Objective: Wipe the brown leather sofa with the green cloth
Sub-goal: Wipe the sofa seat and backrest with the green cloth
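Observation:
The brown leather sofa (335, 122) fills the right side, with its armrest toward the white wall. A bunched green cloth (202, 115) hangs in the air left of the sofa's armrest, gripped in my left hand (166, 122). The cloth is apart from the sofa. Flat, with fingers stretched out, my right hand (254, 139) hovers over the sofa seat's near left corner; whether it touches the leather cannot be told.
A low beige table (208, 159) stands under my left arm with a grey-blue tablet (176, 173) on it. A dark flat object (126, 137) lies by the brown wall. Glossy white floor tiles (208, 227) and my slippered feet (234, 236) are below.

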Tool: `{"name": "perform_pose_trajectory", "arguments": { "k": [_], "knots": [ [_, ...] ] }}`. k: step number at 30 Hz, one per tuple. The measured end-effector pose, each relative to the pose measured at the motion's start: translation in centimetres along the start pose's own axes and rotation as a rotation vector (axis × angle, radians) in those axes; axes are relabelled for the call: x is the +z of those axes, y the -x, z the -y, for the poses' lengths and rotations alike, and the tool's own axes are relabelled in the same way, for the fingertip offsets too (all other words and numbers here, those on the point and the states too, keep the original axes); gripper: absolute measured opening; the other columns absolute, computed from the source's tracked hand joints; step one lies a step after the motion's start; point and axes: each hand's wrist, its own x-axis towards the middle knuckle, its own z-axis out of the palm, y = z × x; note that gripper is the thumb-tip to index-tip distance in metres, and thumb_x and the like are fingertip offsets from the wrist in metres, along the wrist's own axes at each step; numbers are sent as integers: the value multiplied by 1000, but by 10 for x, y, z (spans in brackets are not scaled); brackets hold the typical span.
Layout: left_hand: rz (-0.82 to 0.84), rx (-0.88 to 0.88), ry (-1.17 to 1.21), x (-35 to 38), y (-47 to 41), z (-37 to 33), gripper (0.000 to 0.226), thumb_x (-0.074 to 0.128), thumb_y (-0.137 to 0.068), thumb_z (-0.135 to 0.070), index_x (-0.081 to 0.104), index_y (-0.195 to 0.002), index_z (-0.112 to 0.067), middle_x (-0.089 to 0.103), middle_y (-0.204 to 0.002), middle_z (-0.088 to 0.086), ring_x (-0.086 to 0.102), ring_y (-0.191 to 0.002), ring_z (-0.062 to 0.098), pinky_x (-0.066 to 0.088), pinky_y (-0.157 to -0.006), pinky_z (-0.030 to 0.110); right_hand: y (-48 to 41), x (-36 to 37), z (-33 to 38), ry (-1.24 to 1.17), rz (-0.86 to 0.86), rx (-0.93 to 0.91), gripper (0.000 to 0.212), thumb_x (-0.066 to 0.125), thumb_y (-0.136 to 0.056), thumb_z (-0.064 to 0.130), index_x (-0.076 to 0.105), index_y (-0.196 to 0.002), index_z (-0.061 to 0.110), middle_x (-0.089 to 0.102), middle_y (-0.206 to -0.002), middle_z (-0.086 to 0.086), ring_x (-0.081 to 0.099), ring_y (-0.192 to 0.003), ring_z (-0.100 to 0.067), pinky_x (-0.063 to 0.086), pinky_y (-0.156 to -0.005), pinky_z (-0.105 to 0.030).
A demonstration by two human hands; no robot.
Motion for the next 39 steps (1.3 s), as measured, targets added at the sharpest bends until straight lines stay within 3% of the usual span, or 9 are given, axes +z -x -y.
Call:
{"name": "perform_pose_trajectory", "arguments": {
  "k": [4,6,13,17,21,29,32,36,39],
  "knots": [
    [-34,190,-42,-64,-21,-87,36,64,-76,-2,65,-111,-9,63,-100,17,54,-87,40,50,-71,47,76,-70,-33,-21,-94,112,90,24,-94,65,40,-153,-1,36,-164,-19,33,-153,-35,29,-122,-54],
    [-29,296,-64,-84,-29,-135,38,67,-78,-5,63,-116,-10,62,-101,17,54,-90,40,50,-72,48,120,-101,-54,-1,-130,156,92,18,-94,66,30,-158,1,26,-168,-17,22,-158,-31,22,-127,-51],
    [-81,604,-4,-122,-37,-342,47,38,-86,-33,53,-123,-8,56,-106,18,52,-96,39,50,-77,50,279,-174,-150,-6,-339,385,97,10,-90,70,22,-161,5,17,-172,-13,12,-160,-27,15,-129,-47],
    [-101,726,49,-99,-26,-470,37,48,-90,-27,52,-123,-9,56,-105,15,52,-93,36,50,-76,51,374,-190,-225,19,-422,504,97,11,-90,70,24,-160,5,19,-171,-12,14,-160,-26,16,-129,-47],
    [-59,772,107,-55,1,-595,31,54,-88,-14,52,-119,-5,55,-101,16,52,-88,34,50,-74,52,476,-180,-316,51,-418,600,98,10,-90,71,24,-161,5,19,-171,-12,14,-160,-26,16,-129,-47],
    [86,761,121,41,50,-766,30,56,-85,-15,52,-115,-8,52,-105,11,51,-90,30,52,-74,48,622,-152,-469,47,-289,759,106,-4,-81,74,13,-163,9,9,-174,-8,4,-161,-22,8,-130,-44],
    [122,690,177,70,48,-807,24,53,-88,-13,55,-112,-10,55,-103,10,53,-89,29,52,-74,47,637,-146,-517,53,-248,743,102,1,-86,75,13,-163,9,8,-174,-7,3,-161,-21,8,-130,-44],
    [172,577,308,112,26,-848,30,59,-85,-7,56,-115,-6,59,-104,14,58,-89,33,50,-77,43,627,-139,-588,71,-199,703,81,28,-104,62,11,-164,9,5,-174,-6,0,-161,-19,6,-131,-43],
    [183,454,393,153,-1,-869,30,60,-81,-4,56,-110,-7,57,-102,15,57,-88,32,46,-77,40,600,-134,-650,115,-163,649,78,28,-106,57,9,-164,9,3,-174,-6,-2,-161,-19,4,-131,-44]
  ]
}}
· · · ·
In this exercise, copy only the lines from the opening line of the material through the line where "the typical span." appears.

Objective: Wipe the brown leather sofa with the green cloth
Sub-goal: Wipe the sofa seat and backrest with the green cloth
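Observation:
The brown leather sofa (335, 122) fills the right side, with its armrest toward the white wall. A bunched green cloth (202, 115) hangs in the air left of the sofa's armrest, gripped in my left hand (166, 122). The cloth is apart from the sofa. Flat, with fingers stretched out, my right hand (254, 139) hovers over the sofa seat's near left corner; whether it touches the leather cannot be told.
A low beige table (208, 159) stands under my left arm with a grey-blue tablet (176, 173) on it. A dark flat object (126, 137) lies by the brown wall. Glossy white floor tiles (208, 227) and my slippered feet (234, 236) are below.
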
Tool: `{"name": "perform_pose_trajectory", "arguments": { "k": [_], "knots": [ [_, ...] ] }}`. k: step number at 30 Hz, one per tuple. The measured end-effector pose, each relative to the pose measured at the motion's start: translation in centimetres along the start pose's own axes and rotation as a rotation vector (axis × angle, radians) in those axes; axes are relabelled for the call: x is the +z of those axes, y the -x, z the -y, for the poses' lengths and rotations alike, and the tool's own axes are relabelled in the same way, for the fingertip offsets too (all other words and numbers here, those on the point and the states too, keep the original axes); gripper: absolute measured opening; the other columns absolute, computed from the source's tracked hand joints; step one lies a step after the motion's start; point and axes: each hand's wrist, its own x-axis towards the middle knuckle, its own z-axis out of the palm, y = z × x; note that gripper is the thumb-tip to index-tip distance in metres, and thumb_x and the like are fingertip offsets from the wrist in metres, along the wrist's own axes at each step; numbers are sent as integers: the value multiplied by 1000, but by 10 for x, y, z (spans in brackets are not scaled); brackets hold the typical span.

Work on this exercise is done.